Michael Rockefeller wasn't just born with a silver spoon in his mouth. He also had golden spoons in both ears, a platinum soup tureen up his bum, and was probably physically fellated by fate itself. When you're the son of a future US Vice President and a member of the most ludicrously over-wealthy family in American history, you'd think that it would take a pretty impressive reversal of fortune to bring the lad to a sticky end, wouldn't you? Well, this is a "World of Weird" column, so just guess what happened?
It was 1961. Michael was 23 years old, and was paddling a dugout canoe a few miles off the coast of New Guinea. He had developed a keen interest in anthropology after seeing his father's extensive collection of tribal artworks, and was on an expedition to study the art and rituals of the Asmat tribe, alongside the Dutch anthropologist René Wassing. The Asmat lifestyle certainly presented a change of pace for the American college boy- their rituals included homosexual sex and urine-drinking, and they also pursued ritualistic warfare featuring headhunting and cannibalism. While I've heard those Frat Houses can get pretty lively, they probably fall some way short of bumming your mates while tucking into a brains'n'piss buffet.
So, November 17 1961 was when it all started to go wrong. The 40-foot dugout canoe in which he was travelling became swamped, and the two native guides swam off to fetch help. Rockefeller and Wassing stayed with the canoe and waited. And waited. Two days later they were still waiting, and getting desperate. Rockefeller was an athletic man (an excellent college wrestler) and a strong swimmer. Although they were drifting some ten miles off the coast, he was convinced that he could he could swim to the shore- so he set off, leaving Wasser behind.
A day later, Wasser was rescued. But there was no trace of Michael. In the days and weeks that followed, a huge search was launched by the Rockefeller family, with helicopters and ships scouring the area. Nothing was found, and eventually he was declared dead- presumed drowned or eaten by the huge salt-water crocodiles found locally. But rumours persisted that he had reached the shore and met a more colourful fate, and in 2014 a National Geographic investigation concluded that he had been killed and eaten by the local Asmats.
The Asmats might have been headhunting cannibals, but they weren't indiscriminate about it. They only chowed down on people where there was a serious grudge involved, so Rockefeller should have been safe. Unfortunately his timing was lousy- just three years earlier there had been a bloody clash between Asmats of Otsjanep village and Dutch colonial officials, which had left several Asmats dead.
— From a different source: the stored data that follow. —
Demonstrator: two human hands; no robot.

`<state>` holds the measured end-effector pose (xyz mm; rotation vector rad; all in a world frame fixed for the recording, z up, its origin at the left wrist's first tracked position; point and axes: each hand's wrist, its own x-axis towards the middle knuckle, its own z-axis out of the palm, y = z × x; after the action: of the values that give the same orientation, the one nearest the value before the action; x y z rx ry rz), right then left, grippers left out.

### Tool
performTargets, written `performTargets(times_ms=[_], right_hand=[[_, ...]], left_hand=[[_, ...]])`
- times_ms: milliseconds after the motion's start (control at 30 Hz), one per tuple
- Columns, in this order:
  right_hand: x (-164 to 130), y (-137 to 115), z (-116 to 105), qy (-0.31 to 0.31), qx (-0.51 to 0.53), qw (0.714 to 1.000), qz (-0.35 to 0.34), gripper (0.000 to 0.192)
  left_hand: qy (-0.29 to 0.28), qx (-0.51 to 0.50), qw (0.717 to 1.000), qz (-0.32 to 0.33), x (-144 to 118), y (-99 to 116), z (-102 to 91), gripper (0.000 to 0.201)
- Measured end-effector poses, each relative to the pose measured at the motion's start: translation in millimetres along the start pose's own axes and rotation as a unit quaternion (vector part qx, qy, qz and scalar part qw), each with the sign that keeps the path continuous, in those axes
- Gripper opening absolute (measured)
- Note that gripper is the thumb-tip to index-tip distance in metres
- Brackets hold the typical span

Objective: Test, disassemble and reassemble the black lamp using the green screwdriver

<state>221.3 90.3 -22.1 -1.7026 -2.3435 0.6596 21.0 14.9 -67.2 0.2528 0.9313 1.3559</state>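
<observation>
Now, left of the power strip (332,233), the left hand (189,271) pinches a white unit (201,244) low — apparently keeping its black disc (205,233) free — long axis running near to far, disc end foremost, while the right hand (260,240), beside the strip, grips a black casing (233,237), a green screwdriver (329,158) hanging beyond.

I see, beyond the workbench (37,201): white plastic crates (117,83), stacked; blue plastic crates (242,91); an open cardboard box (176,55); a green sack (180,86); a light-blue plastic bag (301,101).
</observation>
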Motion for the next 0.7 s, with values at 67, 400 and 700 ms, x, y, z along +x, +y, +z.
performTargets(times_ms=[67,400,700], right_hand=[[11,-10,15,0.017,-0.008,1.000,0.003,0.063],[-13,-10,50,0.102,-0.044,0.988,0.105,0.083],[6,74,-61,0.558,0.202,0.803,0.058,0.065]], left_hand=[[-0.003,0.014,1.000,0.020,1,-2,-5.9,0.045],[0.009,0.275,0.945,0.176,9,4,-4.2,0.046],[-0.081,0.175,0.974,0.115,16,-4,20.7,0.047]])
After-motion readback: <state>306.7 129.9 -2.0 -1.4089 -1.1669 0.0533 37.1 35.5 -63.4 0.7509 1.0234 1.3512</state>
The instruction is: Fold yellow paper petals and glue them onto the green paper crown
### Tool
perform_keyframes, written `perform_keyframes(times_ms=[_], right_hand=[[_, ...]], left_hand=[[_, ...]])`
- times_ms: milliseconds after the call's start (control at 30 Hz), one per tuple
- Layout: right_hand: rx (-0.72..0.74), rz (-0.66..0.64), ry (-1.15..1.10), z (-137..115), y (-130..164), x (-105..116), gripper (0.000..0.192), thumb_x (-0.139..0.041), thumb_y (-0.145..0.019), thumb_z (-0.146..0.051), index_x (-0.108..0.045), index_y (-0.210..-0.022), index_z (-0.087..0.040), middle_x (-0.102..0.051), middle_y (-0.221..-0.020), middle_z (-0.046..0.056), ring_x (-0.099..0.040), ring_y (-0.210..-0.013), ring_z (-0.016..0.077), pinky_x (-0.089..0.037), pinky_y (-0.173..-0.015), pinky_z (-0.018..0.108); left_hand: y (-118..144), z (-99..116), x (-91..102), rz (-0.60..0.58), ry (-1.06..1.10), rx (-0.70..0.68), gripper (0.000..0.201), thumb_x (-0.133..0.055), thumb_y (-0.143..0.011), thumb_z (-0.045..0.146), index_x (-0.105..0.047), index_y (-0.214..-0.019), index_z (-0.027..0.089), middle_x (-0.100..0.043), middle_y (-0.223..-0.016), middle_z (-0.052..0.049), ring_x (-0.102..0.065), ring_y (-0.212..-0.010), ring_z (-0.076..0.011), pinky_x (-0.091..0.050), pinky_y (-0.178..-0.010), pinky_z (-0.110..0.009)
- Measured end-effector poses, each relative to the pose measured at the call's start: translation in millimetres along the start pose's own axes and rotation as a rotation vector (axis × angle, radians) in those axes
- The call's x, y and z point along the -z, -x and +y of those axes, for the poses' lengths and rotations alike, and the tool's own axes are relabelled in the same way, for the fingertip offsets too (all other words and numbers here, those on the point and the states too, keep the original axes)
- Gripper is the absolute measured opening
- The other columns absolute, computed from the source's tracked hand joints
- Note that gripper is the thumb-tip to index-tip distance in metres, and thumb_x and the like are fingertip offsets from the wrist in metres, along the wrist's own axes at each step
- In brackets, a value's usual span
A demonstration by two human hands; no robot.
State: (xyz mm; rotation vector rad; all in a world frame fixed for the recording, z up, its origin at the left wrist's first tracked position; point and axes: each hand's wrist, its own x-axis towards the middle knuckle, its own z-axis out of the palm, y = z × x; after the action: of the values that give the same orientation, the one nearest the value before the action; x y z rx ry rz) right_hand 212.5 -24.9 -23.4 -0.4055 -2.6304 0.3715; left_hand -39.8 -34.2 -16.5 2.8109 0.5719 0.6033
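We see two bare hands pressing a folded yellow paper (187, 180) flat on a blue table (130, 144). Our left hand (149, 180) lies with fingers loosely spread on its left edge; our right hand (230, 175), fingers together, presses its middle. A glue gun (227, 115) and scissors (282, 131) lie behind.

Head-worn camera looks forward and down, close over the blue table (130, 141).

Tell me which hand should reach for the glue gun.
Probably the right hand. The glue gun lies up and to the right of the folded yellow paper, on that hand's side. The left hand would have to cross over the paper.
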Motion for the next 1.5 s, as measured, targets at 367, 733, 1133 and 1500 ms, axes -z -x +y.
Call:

This meant they were severely pissed off with the White Tribe, and looking for vengeance. When Rockefeller staggered into their village he'd been promptly speared, his brain and flesh eaten, and his drained blood smeared over the warriors as part of their sexual rituals. Probably washed down with a refreshing glass of warm wee too.
So, in a hopelessly contrived attempt to round this lurid horror all off with some sort of moral, if you're planning your gap year and fancy some close encounters with uncontacted tribes, keep the sad story of Michael Rockefeller in mind and preach them the virues of veganism as if your bloody life depends on it. Who knows? It just might. And the sight of those wiry burnished warriors gobbing each other off with a feast of hummus, and drenched in almond milk would be just priceless.